WORK ORDER
Give the data again in its entirety, exactly as provided.
%%
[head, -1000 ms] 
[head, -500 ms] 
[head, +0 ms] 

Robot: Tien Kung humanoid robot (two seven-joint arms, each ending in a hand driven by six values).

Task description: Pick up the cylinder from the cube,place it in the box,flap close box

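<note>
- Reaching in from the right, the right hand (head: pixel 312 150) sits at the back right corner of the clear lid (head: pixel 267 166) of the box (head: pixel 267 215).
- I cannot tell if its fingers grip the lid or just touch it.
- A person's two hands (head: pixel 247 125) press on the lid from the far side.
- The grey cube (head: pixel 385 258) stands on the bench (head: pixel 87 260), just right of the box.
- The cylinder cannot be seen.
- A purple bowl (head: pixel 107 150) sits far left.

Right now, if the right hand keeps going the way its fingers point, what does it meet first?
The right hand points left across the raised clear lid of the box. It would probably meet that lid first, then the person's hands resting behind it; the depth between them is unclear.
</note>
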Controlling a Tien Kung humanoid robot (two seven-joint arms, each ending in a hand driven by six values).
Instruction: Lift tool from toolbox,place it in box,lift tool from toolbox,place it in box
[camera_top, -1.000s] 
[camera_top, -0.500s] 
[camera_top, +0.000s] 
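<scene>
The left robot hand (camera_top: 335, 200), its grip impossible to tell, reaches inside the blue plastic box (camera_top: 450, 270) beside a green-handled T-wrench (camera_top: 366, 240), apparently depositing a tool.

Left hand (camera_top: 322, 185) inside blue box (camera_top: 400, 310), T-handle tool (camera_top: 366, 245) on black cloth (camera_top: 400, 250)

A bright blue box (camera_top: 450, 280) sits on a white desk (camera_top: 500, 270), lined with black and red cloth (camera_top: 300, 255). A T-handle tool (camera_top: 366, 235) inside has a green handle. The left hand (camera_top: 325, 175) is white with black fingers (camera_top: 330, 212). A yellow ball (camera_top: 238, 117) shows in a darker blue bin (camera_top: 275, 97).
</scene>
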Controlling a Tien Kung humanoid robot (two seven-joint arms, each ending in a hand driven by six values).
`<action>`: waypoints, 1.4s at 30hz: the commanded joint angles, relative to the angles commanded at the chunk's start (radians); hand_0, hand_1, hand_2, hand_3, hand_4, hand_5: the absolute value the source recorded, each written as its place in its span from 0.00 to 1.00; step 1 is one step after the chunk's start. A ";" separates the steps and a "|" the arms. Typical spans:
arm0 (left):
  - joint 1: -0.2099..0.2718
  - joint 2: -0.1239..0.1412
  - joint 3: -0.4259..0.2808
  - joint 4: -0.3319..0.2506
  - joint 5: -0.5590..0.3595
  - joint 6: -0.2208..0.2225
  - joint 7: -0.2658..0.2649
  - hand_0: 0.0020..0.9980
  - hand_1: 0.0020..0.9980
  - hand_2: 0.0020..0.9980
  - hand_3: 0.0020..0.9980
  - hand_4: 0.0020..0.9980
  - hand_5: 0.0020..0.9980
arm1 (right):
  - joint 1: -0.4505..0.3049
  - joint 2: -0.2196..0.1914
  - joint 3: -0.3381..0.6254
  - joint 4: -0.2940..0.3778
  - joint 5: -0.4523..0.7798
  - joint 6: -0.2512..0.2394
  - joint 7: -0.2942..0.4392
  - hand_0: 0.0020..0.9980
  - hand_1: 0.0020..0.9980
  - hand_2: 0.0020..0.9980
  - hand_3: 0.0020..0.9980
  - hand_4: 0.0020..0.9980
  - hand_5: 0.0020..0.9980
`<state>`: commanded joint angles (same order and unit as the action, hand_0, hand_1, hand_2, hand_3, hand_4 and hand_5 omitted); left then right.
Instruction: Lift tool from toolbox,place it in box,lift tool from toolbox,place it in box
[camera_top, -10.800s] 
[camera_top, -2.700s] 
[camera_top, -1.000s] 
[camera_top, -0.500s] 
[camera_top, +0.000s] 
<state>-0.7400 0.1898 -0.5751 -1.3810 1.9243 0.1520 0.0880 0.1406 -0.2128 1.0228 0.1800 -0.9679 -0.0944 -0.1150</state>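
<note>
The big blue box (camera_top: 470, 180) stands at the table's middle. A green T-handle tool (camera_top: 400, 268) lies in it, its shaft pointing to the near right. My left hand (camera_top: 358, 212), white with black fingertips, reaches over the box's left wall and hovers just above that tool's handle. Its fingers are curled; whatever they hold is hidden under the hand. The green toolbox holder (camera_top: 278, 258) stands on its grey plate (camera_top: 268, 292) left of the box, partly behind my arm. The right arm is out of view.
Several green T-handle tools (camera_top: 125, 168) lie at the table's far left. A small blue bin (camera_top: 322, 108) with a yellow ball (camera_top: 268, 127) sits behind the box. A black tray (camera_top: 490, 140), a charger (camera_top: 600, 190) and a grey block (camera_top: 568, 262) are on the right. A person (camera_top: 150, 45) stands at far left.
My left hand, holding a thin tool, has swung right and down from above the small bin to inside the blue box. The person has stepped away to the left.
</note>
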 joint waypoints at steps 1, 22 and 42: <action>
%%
ANSWER SPACE
[head, -1000 ms] 
[head, -500 ms] 
[head, +0 ms] 

Robot: Tien Kung humanoid robot (two seven-joint arms, each ending in a hand driven by six values).

Task description: Pick up the cylinder from the cube,place it in the box,flap close box

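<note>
- Reaching in from the right, the right hand (head: pixel 312 150) sits at the back right corner of the clear lid (head: pixel 267 166) of the box (head: pixel 267 215).
- I cannot tell if its fingers grip the lid or just touch it.
- A person's two hands (head: pixel 247 125) press on the lid from the far side.
- The grey cube (head: pixel 385 258) stands on the bench (head: pixel 87 260), just right of the box.
- The cylinder cannot be seen.
- A purple bowl (head: pixel 107 150) sits far left.

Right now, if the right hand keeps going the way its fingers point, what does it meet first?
The right hand points left across the raised clear lid of the box. It would probably meet that lid first, then the person's hands resting behind it; the depth between them is unclear.
</note>
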Controlling a Tien Kung humanoid robot (two seven-joint arms, each ending in a hand driven by six values).
Instruction: Lift tool from toolbox,place it in box,lift tool from toolbox,place it in box
[camera_top, -1.000s] 
[camera_top, -0.500s] 
[camera_top, +0.000s] 
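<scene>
The left robot hand (camera_top: 335, 200), its grip impossible to tell, reaches inside the blue plastic box (camera_top: 450, 270) beside a green-handled T-wrench (camera_top: 366, 240), apparently depositing a tool.

Left hand (camera_top: 322, 185) inside blue box (camera_top: 400, 310), T-handle tool (camera_top: 366, 245) on black cloth (camera_top: 400, 250)

A bright blue box (camera_top: 450, 280) sits on a white desk (camera_top: 500, 270), lined with black and red cloth (camera_top: 300, 255). A T-handle tool (camera_top: 366, 235) inside has a green handle. The left hand (camera_top: 325, 175) is white with black fingers (camera_top: 330, 212). A yellow ball (camera_top: 238, 117) shows in a darker blue bin (camera_top: 275, 97).
</scene>
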Controlling a Tien Kung humanoid robot (two seven-joint arms, each ending in a hand driven by six values).
`<action>`: waypoints, 1.4s at 30hz: the commanded joint angles, relative to the angles commanded at the chunk's start (radians); hand_0, hand_1, hand_2, hand_3, hand_4, hand_5: the absolute value the source recorded, each written as its place in its span from 0.00 to 1.00; step 1 is one step after the chunk's start. A ";" separates the steps and a "|" the arms. Typical spans:
arm0 (left):
  - joint 1: -0.2099..0.2718
  - joint 2: -0.1239..0.1412
  - joint 3: -0.4259..0.2808
  - joint 4: -0.3319..0.2506
  - joint 5: -0.5590..0.3595
  - joint 6: -0.2208..0.2225
  - joint 7: -0.2658..0.2649
  - hand_0: 0.0020..0.9980
  - hand_1: 0.0020..0.9980
  - hand_2: 0.0020..0.9980
  - hand_3: 0.0020..0.9980
  - hand_4: 0.0020..0.9980
  - hand_5: 0.0020..0.9980
arm1 (right):
  - joint 1: -0.4505..0.3049
  - joint 2: -0.2196..0.1914
  - joint 3: -0.3381..0.6254
  - joint 4: -0.2940..0.3778
  - joint 5: -0.4523..0.7798
  - joint 6: -0.2512..0.2394
  - joint 7: -0.2942..0.4392
  - hand_0: 0.0020..0.9980
  - hand_1: 0.0020..0.9980
  - hand_2: 0.0020..0.9980
  - hand_3: 0.0020..0.9980
  - hand_4: 0.0020..0.9980
  - hand_5: 0.0020..0.9980
`<state>`: commanded joint angles (same order and unit as the action, hand_0, hand_1, hand_2, hand_3, hand_4 and hand_5 omitted); left then right.
Instruction: Lift tool from toolbox,place it in box,lift tool from toolbox,place it in box
[camera_top, -10.800s] 
[camera_top, -2.700s] 
[camera_top, -1.000s] 
[camera_top, -0.500s] 
[camera_top, +0.000s] 
<state>-0.7400 0.1898 -0.5751 -1.3810 1.9243 0.1520 0.0880 0.1406 -0.2128 1.0228 0.1800 -0.9679 -0.0944 -0.1150</state>
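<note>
The big blue box (camera_top: 470, 180) stands at the table's middle. A green T-handle tool (camera_top: 400, 268) lies in it, its shaft pointing to the near right. My left hand (camera_top: 358, 212), white with black fingertips, reaches over the box's left wall and hovers just above that tool's handle. Its fingers are curled; whatever they hold is hidden under the hand. The green toolbox holder (camera_top: 278, 258) stands on its grey plate (camera_top: 268, 292) left of the box, partly behind my arm. The right arm is out of view.
Several green T-handle tools (camera_top: 125, 168) lie at the table's far left. A small blue bin (camera_top: 322, 108) with a yellow ball (camera_top: 268, 127) sits behind the box. A black tray (camera_top: 490, 140), a charger (camera_top: 600, 190) and a grey block (camera_top: 568, 262) are on the right. A person (camera_top: 150, 45) stands at far left.
My left hand, holding a thin tool, has swung right and down from above the small bin to inside the blue box. The person has stepped away to the left.
</note>
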 joint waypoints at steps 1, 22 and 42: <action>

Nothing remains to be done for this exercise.